TMK… Kuruluşu ve faaliyete geçmesi aşamasında UBP’nin reddettiği, faaliyetini önlemek için Anayasa Mahkemesine dava bile açtığı, ürettiği kararların uygulanması için gerekli finansmanın mevcut hükümet tarafından verilmediği nedeniyle çalışmalarını askıya aldığı, şimdilerde ise mevcut hükümetin dört elle sarılır gibi yaptığı kurum… Uluslararası hukukta itibarlı bir kurum; KKTC hükümetinin “boş verdiği”, Kıbrıs Rum hükümetinin de hem Kıbrıslı Rum taşınmaz mal sahipleri hem de AİHM tarafından “Boş verilmesi” için canını yediği kurum… Hafta içinde çıkan AİHM kararını başarı ve müjde olarak gören UBP önderliğindeki sağ siyaset hükümeti; bu karara rağmen TMK’nın varlığını ortadan kaldırmak için çabalarını sürdüreceği kesin olan Kıbrıs Rum sağ siyaset hükümeti…
Bundan sonrası için KKTC’nin şimdiki hükümeti ne yapacak?! Bir şeyler yapmak zorunda olduklarını anladılar; yapmazlarsa ve TMK ortadan kalkarsa AİHM Türkiye devletini muhatap görüp cezaları ona kesecek, Loizidu davasında olduğu gibi… Yani Türkiye’nin başını yakacaklar… Ankara hükümeti Lefkoşa hükümetine söz geçiremiyor mu?! Bu konuda sorun yaşadı… Ankara hükümeti yıllarca “TMK’nin karar verdiği ödemelerin bütçesinin en fazla yüzde yirmisini KKTC tarafı sağlasın, gerisini ben tamamların” dedi, KKTC tarafı umarsız durdu; Ankara hükümeti de TMK’ya finansmanı durdurdu… Dolayısıyla da TMK’nın Kıbrıslı Rum taşınmaz mal sahibi müracaatçıya ödenmesine karar verdiği ödemeler yapılamadı, askıda kaldı; sonunda da TMK askıda kaldı… Lefkoşa hükümeti hiç dertlenmedi, Ankara hükümeti de dürtüklemekten vaz geçti… Ta ki bu davanın karara bağlanması aşamasına gelinceye kadar…
Bu yılın bütçesine yaklaşık otuz Milton İngiliz sterlingi kadar bir TL meblağ kondu; ödeme bekleyen kararlar da yavaş yavaş ödenmeye başlandı. Ayrıca, TMK’ya mali fon yaratmak üzere bazı vergiler de uygulamaya eklendi.
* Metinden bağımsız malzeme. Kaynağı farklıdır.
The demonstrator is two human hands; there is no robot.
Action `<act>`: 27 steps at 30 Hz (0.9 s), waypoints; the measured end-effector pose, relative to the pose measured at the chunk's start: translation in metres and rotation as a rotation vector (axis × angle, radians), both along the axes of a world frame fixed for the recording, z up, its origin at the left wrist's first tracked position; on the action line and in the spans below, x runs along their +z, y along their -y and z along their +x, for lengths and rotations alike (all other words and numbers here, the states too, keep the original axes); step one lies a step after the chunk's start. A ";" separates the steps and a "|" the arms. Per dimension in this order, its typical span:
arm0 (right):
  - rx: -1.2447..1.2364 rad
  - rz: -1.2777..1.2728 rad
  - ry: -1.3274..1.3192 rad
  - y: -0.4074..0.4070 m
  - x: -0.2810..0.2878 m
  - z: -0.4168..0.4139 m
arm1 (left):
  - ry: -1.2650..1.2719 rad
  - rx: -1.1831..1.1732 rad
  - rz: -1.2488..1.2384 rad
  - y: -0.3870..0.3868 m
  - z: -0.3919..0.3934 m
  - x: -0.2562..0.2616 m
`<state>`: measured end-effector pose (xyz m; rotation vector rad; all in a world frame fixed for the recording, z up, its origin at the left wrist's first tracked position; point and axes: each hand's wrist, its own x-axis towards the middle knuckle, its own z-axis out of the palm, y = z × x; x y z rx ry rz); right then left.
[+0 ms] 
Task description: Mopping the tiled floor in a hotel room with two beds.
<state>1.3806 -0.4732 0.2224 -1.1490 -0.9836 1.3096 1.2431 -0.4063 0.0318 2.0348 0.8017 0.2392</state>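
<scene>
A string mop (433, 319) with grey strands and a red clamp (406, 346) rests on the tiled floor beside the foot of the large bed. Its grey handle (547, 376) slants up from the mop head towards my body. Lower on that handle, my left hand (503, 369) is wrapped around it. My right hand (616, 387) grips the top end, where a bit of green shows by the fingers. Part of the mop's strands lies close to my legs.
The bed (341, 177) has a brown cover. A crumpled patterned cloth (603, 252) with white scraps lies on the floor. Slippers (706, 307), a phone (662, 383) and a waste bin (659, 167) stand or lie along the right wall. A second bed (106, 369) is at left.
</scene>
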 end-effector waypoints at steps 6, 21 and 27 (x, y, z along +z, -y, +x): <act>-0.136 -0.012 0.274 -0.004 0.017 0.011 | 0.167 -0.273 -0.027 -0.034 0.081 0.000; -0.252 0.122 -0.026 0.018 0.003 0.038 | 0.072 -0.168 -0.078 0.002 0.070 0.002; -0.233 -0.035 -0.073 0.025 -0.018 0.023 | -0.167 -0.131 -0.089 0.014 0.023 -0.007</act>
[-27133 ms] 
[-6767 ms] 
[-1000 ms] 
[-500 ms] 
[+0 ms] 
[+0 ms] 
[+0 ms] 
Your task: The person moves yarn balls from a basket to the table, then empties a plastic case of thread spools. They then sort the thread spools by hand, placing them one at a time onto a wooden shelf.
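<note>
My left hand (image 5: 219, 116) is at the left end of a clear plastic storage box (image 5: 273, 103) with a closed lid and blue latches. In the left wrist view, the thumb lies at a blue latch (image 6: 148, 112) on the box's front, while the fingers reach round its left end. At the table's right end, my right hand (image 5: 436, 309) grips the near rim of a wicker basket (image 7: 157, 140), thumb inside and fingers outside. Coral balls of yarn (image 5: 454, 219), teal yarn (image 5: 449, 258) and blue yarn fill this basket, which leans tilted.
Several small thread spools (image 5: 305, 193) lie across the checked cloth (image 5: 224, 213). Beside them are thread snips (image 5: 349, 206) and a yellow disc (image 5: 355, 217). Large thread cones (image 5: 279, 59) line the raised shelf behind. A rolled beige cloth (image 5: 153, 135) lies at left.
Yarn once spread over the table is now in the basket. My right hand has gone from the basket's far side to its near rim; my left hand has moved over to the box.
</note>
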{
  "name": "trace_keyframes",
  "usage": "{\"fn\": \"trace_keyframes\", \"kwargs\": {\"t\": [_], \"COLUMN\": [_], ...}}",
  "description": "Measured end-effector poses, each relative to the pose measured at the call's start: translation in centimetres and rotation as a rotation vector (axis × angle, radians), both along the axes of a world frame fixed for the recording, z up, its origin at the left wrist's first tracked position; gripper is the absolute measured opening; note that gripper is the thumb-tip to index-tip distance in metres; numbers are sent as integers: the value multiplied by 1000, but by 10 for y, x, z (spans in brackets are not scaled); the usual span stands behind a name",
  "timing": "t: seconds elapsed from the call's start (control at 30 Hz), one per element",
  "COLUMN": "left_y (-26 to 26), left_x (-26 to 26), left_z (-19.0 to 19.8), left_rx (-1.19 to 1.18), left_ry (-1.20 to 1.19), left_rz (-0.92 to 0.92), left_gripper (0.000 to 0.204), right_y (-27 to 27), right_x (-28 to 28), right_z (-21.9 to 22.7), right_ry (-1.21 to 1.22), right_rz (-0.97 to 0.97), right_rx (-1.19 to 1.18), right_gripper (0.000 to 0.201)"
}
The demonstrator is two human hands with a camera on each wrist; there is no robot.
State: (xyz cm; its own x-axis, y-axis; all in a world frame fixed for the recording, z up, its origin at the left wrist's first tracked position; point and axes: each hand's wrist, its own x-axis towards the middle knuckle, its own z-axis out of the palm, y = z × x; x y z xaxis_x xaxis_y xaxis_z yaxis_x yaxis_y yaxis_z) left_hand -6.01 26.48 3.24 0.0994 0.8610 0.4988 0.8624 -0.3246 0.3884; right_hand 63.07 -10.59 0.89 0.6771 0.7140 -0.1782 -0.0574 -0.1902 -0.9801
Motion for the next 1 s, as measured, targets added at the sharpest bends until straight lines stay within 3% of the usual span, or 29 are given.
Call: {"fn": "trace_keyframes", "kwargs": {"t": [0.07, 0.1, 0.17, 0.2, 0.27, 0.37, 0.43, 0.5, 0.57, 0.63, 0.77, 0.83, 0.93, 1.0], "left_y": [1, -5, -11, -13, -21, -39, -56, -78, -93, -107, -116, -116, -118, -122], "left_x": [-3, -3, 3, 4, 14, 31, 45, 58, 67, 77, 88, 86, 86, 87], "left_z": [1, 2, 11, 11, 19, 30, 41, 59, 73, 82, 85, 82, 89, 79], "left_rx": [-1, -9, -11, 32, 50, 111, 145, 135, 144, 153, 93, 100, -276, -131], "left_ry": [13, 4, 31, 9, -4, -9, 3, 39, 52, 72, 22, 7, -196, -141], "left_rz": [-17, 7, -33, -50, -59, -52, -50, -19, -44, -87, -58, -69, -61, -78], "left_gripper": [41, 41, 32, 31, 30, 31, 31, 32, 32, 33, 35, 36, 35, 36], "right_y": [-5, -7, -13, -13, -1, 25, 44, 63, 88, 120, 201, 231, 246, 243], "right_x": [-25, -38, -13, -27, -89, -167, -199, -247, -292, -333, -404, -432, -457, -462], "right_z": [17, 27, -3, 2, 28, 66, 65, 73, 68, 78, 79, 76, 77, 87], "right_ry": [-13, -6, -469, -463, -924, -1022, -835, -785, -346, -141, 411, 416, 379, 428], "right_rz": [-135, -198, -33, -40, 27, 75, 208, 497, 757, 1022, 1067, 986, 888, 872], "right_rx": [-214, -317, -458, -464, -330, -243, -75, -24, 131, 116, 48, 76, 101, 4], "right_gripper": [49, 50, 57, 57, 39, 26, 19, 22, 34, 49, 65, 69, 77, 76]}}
Ancak, sorunun esası TMK’nın sadece karar ürettiği, ödemelerin ise fiilen İç İşleri Bakanlığı bütçesinden çıktığı, o bütçenin “Ağa babası” da Maliye Bakanlığı olmasındadır. Sistemin çalışmamasının, çalıştırılmamasının nedeni Maliye Bakanıdır; o Bakan ki geçen yılın son yarısı için TMK ödemelerinin yapılamayacağını, önceliğinin maaşları ödemek olduğunu söylemişti… Ve dolayısıyla, bu akıl nedeniyle TMK, Kıbrıslı rumların girişimleri ile, idam sehpasına doğru yürümeye başlamıştı.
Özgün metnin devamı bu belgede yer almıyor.